TASK PROMPT -> Repeat every line below exactly as it reads.

----- DATASET RECORDS

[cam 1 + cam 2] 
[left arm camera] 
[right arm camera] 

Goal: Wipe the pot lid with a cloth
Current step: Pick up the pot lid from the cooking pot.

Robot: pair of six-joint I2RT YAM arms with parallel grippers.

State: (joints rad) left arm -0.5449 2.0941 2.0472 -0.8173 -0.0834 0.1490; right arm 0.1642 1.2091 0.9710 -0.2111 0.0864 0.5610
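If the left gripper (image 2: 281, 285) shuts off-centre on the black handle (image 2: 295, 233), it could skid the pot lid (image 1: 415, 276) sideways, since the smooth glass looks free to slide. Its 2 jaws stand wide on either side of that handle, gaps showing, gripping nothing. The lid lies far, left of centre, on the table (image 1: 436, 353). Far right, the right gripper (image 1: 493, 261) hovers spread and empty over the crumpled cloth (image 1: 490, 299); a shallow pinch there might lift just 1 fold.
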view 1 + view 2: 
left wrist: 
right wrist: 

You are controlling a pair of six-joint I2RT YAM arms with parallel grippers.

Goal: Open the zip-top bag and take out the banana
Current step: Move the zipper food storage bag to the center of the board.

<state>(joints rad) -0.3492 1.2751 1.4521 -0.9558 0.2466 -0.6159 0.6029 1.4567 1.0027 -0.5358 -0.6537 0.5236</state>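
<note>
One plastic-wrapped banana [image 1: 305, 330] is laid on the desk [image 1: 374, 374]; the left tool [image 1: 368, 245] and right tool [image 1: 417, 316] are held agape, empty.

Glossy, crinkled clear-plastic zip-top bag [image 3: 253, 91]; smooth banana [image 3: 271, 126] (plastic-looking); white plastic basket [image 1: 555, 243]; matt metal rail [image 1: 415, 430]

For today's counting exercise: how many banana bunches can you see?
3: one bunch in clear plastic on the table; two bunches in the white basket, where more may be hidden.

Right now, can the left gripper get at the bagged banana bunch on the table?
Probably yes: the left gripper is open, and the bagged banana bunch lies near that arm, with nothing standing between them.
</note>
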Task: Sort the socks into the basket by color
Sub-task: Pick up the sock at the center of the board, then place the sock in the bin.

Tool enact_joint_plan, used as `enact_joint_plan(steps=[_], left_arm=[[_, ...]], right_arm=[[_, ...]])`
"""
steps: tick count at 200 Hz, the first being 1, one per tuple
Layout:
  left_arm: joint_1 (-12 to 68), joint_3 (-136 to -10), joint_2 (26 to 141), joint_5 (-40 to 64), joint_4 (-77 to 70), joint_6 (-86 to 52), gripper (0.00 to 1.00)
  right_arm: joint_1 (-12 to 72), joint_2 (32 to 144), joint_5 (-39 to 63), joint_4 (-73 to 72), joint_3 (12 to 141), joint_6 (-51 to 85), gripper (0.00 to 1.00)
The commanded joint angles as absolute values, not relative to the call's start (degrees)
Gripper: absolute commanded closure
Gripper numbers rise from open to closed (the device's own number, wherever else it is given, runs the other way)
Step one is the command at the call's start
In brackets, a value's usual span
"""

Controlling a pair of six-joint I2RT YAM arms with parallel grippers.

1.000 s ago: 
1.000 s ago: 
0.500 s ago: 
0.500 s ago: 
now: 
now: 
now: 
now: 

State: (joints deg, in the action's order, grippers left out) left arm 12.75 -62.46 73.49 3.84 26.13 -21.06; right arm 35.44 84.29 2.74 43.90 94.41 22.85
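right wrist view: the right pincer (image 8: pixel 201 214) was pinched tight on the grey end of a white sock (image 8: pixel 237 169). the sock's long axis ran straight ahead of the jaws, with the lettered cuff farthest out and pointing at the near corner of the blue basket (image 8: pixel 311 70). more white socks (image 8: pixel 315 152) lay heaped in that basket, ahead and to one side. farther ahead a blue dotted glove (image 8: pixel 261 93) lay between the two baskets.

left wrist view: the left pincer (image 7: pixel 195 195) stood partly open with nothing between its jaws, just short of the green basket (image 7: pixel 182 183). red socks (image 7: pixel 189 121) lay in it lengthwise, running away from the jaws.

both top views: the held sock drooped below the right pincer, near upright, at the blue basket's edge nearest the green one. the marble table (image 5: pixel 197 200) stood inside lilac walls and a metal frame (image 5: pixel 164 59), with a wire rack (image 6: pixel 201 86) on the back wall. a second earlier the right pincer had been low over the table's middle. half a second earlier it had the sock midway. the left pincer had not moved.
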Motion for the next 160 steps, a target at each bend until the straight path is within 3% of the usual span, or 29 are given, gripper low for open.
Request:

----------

EXPECTED ANSWER ->
[cam 1 + cam 2] 
[left arm camera] 
[right arm camera] 

Goal: Wipe the pot lid with a cloth
Current step: Pick up the pot lid from the cooking pot.

Robot: pair of six-joint I2RT YAM arms with parallel grippers.

State: (joints rad) left arm -0.5449 2.0941 2.0472 -0.8173 -0.0834 0.1490; right arm 0.1642 1.2091 0.9710 -0.2111 0.0864 0.5610
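If the left gripper (image 2: 281, 285) shuts off-centre on the black handle (image 2: 295, 233), it could skid the pot lid (image 1: 415, 276) sideways, since the smooth glass looks free to slide. Its 2 jaws stand wide on either side of that handle, gaps showing, gripping nothing. The lid lies far, left of centre, on the table (image 1: 436, 353). Far right, the right gripper (image 1: 493, 261) hovers spread and empty over the crumpled cloth (image 1: 490, 299); a shallow pinch there might lift just 1 fold.
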view 1 + view 2: 
left wrist: 
right wrist: 

You are controlling a pair of six-joint I2RT YAM arms with parallel grippers.

Goal: Open the zip-top bag and take out the banana
Current step: Move the zipper food storage bag to the center of the board.

<state>(joints rad) -0.3492 1.2751 1.4521 -0.9558 0.2466 -0.6159 0.6029 1.4567 1.0027 -0.5358 -0.6537 0.5236</state>
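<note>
One plastic-wrapped banana [image 1: 305, 330] is laid on the desk [image 1: 374, 374]; the left tool [image 1: 368, 245] and right tool [image 1: 417, 316] are held agape, empty.

Glossy, crinkled clear-plastic zip-top bag [image 3: 253, 91]; smooth banana [image 3: 271, 126] (plastic-looking); white plastic basket [image 1: 555, 243]; matt metal rail [image 1: 415, 430]

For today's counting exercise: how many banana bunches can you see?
3: one bunch in clear plastic on the table; two bunches in the white basket, where more may be hidden.

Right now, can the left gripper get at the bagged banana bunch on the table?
Probably yes: the left gripper is open, and the bagged banana bunch lies near that arm, with nothing standing between them.
</note>
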Task: Sort the socks into the basket by color
Sub-task: Pick up the sock at the center of the board, then place the sock in the bin.

Tool enact_joint_plan, used as `enact_joint_plan(steps=[_], left_arm=[[_, ...]], right_arm=[[_, ...]])`
"""
steps: tick count at 200 Hz, the first being 1, one per tuple
Layout:
  left_arm: joint_1 (-12 to 68), joint_3 (-136 to -10), joint_2 (26 to 141), joint_5 (-40 to 64), joint_4 (-77 to 70), joint_6 (-86 to 52), gripper (0.00 to 1.00)
  right_arm: joint_1 (-12 to 72), joint_2 (32 to 144), joint_5 (-39 to 63), joint_4 (-73 to 72), joint_3 (12 to 141), joint_6 (-51 to 85), gripper (0.00 to 1.00)
The commanded joint angles as absolute values, not relative to the call's start (degrees)
Gripper: absolute commanded closure
Gripper numbers rise from open to closed (the device's own number, wherever else it is given, runs the other way)
Step one is the command at the call's start
In brackets, a value's usual span
"""

Controlling a pair of six-joint I2RT YAM arms with parallel grippers.

1.000 s ago: 
1.000 s ago: 
0.500 s ago: 
0.500 s ago: 
now: 
now: 
now: 
now: 

State: (joints deg, in the action's order, grippers left out) left arm 12.75 -62.46 73.49 3.84 26.13 -21.06; right arm 35.44 84.29 2.74 43.90 94.41 22.85
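right wrist view: the right pincer (image 8: pixel 201 214) was pinched tight on the grey end of a white sock (image 8: pixel 237 169). the sock's long axis ran straight ahead of the jaws, with the lettered cuff farthest out and pointing at the near corner of the blue basket (image 8: pixel 311 70). more white socks (image 8: pixel 315 152) lay heaped in that basket, ahead and to one side. farther ahead a blue dotted glove (image 8: pixel 261 93) lay between the two baskets.

left wrist view: the left pincer (image 7: pixel 195 195) stood partly open with nothing between its jaws, just short of the green basket (image 7: pixel 182 183). red socks (image 7: pixel 189 121) lay in it lengthwise, running away from the jaws.

both top views: the held sock drooped below the right pincer, near upright, at the blue basket's edge nearest the green one. the marble table (image 5: pixel 197 200) stood inside lilac walls and a metal frame (image 5: pixel 164 59), with a wire rack (image 6: pixel 201 86) on the back wall. a second earlier the right pincer had been low over the table's middle. half a second earlier it had the sock midway. the left pincer had not moved.
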Motion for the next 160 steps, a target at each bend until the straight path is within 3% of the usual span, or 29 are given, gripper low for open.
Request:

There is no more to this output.